Build the target file either to the Source Folder or the Default Folder.
Select a FileName or use the suggested default.
Append the routine to the end of existing files.
Allows aborting an operation, where you may choose to Save, Delete, or Continue.
Choose to keep the Absolute Path for the ReGenerated files.
Choose different ByteOffset or Control Charaters for Substitution, Replication or CR+LF.
Change the maximum allowed line length of the generated DATA statements.
Change several other settings like which characters to substitute, byte offset, etc...

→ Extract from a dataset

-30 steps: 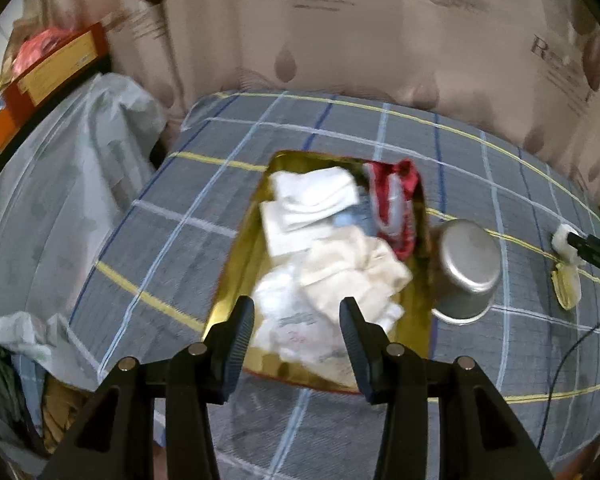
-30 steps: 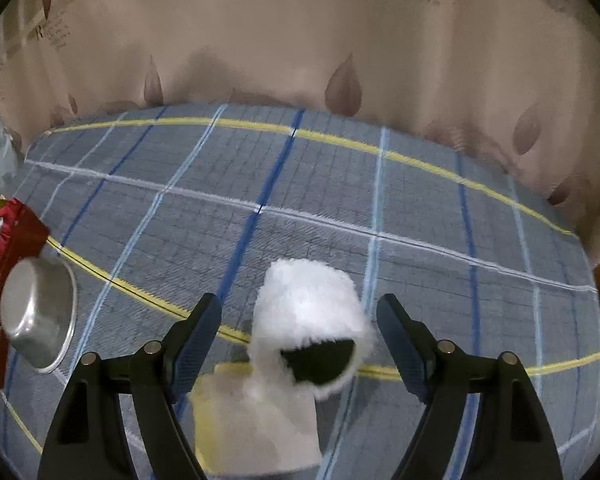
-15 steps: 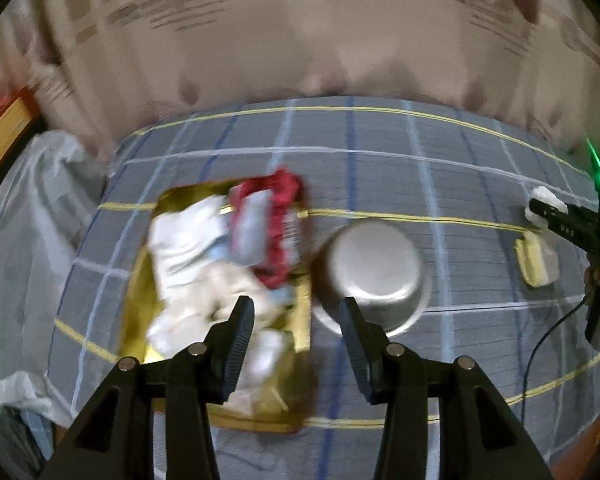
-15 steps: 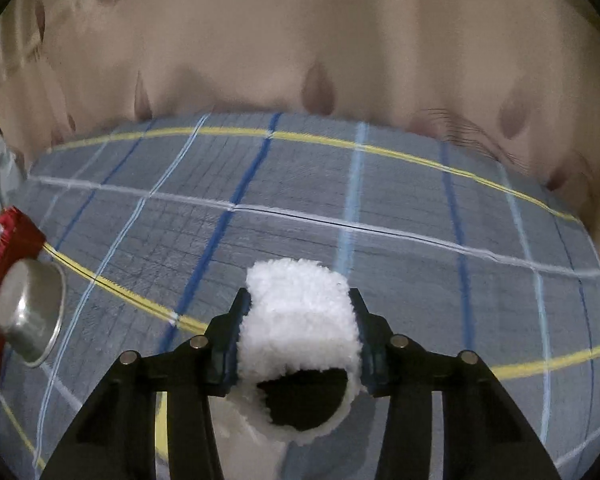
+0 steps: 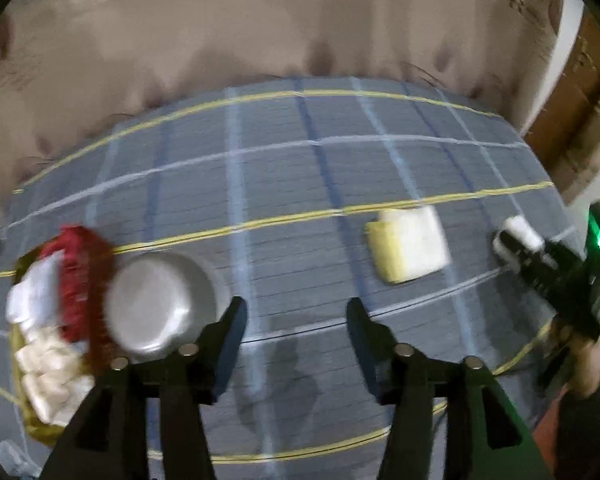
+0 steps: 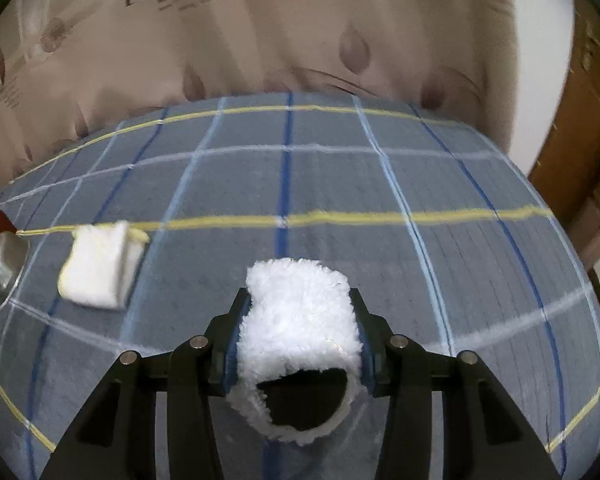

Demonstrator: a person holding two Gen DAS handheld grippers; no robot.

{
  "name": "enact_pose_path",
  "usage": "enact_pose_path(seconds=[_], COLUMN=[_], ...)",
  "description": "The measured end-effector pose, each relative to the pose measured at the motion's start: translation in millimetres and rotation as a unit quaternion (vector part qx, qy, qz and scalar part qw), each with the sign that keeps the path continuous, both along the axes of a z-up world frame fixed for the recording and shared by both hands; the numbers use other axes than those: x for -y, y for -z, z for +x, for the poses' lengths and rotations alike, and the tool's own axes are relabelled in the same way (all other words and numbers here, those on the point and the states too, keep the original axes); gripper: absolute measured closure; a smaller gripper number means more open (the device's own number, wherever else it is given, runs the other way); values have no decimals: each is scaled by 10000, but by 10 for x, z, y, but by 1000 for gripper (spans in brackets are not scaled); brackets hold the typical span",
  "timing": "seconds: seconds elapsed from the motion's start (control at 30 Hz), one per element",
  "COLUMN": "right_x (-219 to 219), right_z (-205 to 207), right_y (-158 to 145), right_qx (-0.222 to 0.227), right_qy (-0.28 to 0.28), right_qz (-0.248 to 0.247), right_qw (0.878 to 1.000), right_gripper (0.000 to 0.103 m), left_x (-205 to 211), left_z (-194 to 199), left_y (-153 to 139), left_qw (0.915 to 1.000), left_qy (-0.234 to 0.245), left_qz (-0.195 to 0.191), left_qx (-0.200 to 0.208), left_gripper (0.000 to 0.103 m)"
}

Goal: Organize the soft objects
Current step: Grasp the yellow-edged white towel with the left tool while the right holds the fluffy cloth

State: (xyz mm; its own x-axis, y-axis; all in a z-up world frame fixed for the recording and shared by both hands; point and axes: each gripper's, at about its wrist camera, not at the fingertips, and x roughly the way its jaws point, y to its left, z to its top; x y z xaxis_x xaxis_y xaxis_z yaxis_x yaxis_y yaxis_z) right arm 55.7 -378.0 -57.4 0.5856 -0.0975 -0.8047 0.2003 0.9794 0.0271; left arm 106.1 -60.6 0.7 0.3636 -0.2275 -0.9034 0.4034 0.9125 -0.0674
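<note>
My right gripper [image 6: 298, 304] is shut on a fluffy white sleeve-like piece [image 6: 300, 320], held just above the checked blue cloth; its dark opening faces the camera. In the left wrist view that same gripper [image 5: 516, 246] shows at the far right with the white piece [image 5: 518, 230] in it. A folded yellow-and-white cloth [image 5: 408, 242] [image 6: 100, 266] lies flat on the bed cover. My left gripper [image 5: 296, 312] hovers over bare cover with its jaws opening and nothing between them. A gold tray [image 5: 40, 428] at the far left holds white cloths [image 5: 48, 364] and a red piece [image 5: 80, 280].
An upturned metal bowl [image 5: 160, 304] [image 6: 2, 272] sits beside the tray, just left of my left gripper. A beige curtain [image 5: 260, 20] hangs behind the bed, and a wooden door frame [image 6: 572, 140] stands at the right. A hand [image 5: 580, 364] holds the right gripper.
The right gripper closed on the fluffy white piece and carried it right, off the folded cloth. The left gripper swung right, away from the tray and past the bowl, and its jaws widened.
</note>
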Motion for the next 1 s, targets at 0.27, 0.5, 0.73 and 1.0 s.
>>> enact_pose_path(seconds=[0.27,0.5,0.73,1.0], right_x=[87,146,120,123], right_z=[-109,-124,-110,-118], right_y=[114,137,143,145], right_qx=[66,98,67,81], right_qy=[66,68,18,13], right_qz=[430,683,642,713], right_qw=[9990,9976,9979,9974], right_gripper=[58,56,54,53], left_x=[701,1076,1140,1244], left_z=[243,466,565,598], left_y=[137,372,534,727], left_qw=[9942,9919,9944,9958], left_qy=[254,90,-160,-154], left_qz=[-731,-734,-430,-279], left_qx=[-752,-1032,-955,-859], left_gripper=[29,19,18,18])
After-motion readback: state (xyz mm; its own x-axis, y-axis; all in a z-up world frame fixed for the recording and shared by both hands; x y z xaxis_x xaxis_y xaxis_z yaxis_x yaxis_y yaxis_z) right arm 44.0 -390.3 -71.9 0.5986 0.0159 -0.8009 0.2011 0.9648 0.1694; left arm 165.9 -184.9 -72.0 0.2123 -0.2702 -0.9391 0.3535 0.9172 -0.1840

When calling any of the ReGeneration routines, you may provide an optional FileName as an argument (JDfile$). If provided, the embedded files will be searched and only that one file will be rebuilt if found. If not found, then no files are regenerated. If a FileName is not provided, then all of the embedded files will be regenerated. You may also use the GLOBAL variable JDpath$ if you'd like to specify a target path other than DefaultDir$, and the routines either return or set the number of files regenerated using the variable JustDATA. I've tested this utility on literally thousands of different files with a 100% success rate for byte-accurate ReGeneration... only really big files seem to have any problems (over 8-10 MegaBytes or more)... they take forever! My 2.1GhZ QuadCore pulls about 15 KiBytes/sec on most encodes and about 43 KiBytes/sec on most decodes.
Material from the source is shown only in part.